Earlier this week, Just Share NPC and the RAITH Foundation co-filed a shareholder resolution for consideration at Sasol’s 20 November AGM. In terms of this resolution, the shareholders ask Sasol to include, in its annual reports from 2021 onwards:
- Its strategy to align its global operations with the goals set out in the Paris Agreement (“the Paris Goals”); in particular, transition plans which are consistent with the Paris Goal of “holding the increase in global average temperature to well below 2°C above pre-industrial levels and pursuing efforts to limit the temperature increase to 1.5°C above pre-industrial levels”;
- Short, medium and long-term Scope 1, 2 and 3 greenhouse gas (GHG) emission reduction targets for Sasol’s global operations, and how these targets are aligned with the Paris Goals; and
- How executive remuneration will incentivise achievement of the company’s Paris-aligned transition strategy and GHG emission reduction targets.
Sasol has published two climate change reports, in June 2019 and June 2020, which have expanded the company’s disclosure on climate risk. These reports set out Sasol’s target of achieving a 10% reduction in GHG emissions (off a 2017 baseline) by 2030.
However, despite stating that it supports the Paris Agreement, the company’s emission reduction target:
- is not aligned with the Paris Goals;
- is only applicable to South African operations;
- does not address Scope 3 emissions; and
- is not linked strongly enough to executive remuneration to incentivise its achievement.
Sasol has also indicated that it will, in 2021, communicate its “2050 reduction ambition and roadmap”. However, the company has made no commitment that this will be aligned with the Paris Goals.
The purpose of shareholder resolutions such as these, which call for alignment with the Paris Agreement and which are annually tabled at fossil fuel companies around the world, is to ensure that these companies understand the urgency with which they must act if we are to achieve the Paris Goals and prevent the most severe impacts of climate change.
The United Nations Environment Programme’s Emissions Gap Report 2019 warns that we must reduce global GHG emissions by 7.6% each year between 2020 and 2030, or the 1.5°C goal will be out of reach.
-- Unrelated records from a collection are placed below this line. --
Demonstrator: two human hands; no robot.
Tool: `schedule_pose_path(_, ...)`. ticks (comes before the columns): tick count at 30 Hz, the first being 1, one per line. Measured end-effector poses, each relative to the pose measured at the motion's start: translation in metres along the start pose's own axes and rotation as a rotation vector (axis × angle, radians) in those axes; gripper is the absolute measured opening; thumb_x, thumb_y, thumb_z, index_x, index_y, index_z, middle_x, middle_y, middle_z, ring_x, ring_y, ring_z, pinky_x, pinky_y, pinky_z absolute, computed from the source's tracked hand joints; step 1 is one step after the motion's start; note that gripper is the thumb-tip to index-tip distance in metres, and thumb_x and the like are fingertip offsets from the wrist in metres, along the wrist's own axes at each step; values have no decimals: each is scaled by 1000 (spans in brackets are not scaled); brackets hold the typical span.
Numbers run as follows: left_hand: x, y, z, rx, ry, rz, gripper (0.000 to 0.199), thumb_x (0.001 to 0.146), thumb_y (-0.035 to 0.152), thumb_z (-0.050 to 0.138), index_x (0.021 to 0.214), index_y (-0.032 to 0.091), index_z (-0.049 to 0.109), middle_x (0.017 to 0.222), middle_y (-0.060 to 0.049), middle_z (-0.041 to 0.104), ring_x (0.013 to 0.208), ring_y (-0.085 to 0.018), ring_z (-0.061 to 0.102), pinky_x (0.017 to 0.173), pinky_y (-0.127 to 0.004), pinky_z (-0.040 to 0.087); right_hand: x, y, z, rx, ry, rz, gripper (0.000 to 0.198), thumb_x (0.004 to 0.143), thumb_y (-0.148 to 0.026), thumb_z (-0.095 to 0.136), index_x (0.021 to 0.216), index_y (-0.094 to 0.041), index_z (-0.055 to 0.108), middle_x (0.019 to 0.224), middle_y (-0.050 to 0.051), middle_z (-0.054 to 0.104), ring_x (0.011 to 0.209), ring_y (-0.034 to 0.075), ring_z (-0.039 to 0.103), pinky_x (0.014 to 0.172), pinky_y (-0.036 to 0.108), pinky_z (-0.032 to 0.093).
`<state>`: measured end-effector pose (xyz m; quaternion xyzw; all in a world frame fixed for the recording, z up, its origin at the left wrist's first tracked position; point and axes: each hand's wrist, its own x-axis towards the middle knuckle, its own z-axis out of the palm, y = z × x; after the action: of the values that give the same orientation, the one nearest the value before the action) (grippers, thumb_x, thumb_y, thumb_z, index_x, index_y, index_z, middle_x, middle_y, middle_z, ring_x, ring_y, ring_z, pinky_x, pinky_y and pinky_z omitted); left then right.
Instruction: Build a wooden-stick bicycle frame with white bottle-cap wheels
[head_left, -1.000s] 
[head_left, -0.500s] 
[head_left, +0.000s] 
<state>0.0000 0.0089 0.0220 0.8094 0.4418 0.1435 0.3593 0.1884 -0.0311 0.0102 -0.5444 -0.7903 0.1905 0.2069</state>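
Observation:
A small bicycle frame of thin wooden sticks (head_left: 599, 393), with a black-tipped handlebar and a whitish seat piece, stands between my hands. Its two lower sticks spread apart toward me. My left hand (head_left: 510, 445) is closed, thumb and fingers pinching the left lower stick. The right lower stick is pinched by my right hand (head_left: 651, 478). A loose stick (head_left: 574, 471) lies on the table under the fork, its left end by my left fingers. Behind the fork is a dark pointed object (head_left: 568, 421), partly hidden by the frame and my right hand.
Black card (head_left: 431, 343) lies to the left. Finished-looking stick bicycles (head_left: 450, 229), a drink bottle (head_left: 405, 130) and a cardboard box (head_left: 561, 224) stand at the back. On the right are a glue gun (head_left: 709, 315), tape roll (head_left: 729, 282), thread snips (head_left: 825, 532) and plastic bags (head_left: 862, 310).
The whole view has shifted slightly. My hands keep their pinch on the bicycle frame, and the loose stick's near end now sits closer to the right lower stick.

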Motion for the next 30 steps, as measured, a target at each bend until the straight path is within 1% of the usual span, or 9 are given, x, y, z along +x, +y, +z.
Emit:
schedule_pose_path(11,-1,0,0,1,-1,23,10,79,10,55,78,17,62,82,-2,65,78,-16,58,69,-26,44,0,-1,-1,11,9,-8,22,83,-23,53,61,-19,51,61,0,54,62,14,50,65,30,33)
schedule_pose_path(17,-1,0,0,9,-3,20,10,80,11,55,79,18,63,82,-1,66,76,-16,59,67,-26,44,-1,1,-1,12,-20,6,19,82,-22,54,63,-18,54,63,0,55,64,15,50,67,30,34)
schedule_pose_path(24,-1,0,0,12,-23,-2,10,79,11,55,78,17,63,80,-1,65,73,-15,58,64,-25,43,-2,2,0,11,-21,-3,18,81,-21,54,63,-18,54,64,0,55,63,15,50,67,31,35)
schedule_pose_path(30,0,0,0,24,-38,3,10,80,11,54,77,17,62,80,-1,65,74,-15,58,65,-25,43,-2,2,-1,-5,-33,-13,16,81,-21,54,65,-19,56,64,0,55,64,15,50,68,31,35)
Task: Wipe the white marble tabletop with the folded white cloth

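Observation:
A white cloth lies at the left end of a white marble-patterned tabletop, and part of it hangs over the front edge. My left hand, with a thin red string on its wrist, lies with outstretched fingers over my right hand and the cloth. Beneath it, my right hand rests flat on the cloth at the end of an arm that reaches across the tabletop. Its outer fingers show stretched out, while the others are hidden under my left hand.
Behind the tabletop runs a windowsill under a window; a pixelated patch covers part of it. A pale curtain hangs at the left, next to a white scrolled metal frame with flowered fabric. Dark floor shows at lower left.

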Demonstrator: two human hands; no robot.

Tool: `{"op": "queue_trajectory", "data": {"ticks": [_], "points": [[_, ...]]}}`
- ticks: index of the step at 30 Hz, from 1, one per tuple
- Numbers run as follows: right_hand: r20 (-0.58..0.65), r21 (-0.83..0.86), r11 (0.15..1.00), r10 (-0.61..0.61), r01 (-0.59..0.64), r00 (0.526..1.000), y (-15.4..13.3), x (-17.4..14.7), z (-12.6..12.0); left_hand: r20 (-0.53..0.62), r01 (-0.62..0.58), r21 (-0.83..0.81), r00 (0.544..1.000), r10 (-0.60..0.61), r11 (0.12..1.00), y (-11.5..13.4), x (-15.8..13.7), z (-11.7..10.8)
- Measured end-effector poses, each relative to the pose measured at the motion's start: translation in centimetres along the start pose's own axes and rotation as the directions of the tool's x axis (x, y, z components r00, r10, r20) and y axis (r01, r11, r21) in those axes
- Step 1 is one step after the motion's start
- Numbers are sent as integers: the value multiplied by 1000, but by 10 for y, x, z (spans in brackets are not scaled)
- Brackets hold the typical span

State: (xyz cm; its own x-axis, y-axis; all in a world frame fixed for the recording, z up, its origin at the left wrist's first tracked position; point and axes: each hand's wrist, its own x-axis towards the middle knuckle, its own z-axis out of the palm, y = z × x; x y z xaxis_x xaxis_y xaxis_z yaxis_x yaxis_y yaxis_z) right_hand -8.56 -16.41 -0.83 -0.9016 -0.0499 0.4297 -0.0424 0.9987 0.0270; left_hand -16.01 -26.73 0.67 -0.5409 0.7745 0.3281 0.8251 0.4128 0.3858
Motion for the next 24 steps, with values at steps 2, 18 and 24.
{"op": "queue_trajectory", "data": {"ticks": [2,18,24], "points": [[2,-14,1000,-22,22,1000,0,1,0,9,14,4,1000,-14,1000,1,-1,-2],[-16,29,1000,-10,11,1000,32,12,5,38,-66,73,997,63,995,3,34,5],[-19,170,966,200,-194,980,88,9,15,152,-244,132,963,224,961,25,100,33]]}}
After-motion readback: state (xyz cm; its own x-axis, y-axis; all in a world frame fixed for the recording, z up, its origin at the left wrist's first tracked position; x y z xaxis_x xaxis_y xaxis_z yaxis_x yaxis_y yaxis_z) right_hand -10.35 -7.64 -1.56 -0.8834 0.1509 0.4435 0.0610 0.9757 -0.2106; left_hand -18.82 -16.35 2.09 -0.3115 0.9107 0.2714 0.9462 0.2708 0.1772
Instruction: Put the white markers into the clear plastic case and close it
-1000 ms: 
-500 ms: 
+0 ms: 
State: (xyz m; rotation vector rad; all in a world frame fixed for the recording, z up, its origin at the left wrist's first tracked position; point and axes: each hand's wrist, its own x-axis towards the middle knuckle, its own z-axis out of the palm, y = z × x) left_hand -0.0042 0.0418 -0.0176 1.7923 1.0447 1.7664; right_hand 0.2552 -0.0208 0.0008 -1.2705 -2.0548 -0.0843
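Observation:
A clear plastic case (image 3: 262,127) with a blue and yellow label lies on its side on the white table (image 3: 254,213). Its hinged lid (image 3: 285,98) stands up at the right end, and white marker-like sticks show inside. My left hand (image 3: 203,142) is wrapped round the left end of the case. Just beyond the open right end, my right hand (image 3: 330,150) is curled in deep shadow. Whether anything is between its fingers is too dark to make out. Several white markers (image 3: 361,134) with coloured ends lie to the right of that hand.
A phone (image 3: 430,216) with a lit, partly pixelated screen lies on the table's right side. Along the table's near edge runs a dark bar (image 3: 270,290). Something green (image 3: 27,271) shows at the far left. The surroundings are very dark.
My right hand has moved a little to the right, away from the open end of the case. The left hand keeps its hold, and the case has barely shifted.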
Sasol’s current targets do not reflect this urgency, and for as long as it refuses to allow shareholders to vote on this issue, it will be able to dictate the pace and scale of its transition without regard to the science-based targets which are essential to avoid catastrophic climate change.
To date, Sasol has refused to table shareholder resolutions relating to climate change, but Just Share and the RAITH Foundation are hopeful that the company will adopt a different approach under the leadership of Fleetwood Grobler, who took over as Sasol’s CEO in November 2019.
It is in the long-term interests of fossil fuel companies like Sasol – and of its shareholders and society at large – that Sasol aligns its business strategy with the Paris Goals, and allocates capital towards the low-carbon transition.
Usurping the power of the board?
Sasol’s main reason for refusing to table previous climate change shareholder resolutions was apparently supported by a legal opinion, which it has declined to disclose, that shareholders do not have the right to file such resolutions. The company says that “full management control” in relation to climate change vests in Sasol’s board and that tabling the shareholder resolutions at the AGM “would constitute a usurping of the powers of the Board by the shareholders”.
Just Share and the RAITH Foundation dispute Sasol’s interpretation of the Companies Act 71 of 2008. It is clear that the six institutional investors who co-filed a climate risk shareholder resolution at Sasol in 2019 (Old Mutual Investment Group, Sanlam Investment Managers, ABAX, Coronation, AEON Investment Management, and Mergence Investment Managers) also disagree with Sasol’s interpretation.
Sasol’s interpretation of the Companies Act is also not supported by five of South Africa’s biggest banks, Standard Bank, Absa, FirstRand, Nedbank and Investec, all of which have tabled shareholder resolutions on climate risk in the past 18 months (although after tabling South Africa’s first climate risk-related shareholder resolution in 2019, Standard Bank refused to table a follow-up resolution in 2020).
“Sasol’s claim that shareholders have no right to table resolutions relating to climate change is contradicted by the fact that multiple such resolutions have been tabled in South Africa”, says Just Share’s director for climate change engagement, Robyn Hugo. “Those tabled at Absa, Nedbank and Investec received 99% of shareholder votes, demonstrating investors’ overwhelming agreement that climate risk is a material financial risk which must be urgently addressed”.
“Just Share and the RAITH Foundation call upon Sasol, under its new CEO, Fleetwood Grobler, to respond to investor concern about the impact of the climate crisis on the value of investments, and to allow shareholders to vote on this resolution at the 20 November AGM,” Hugo concludes.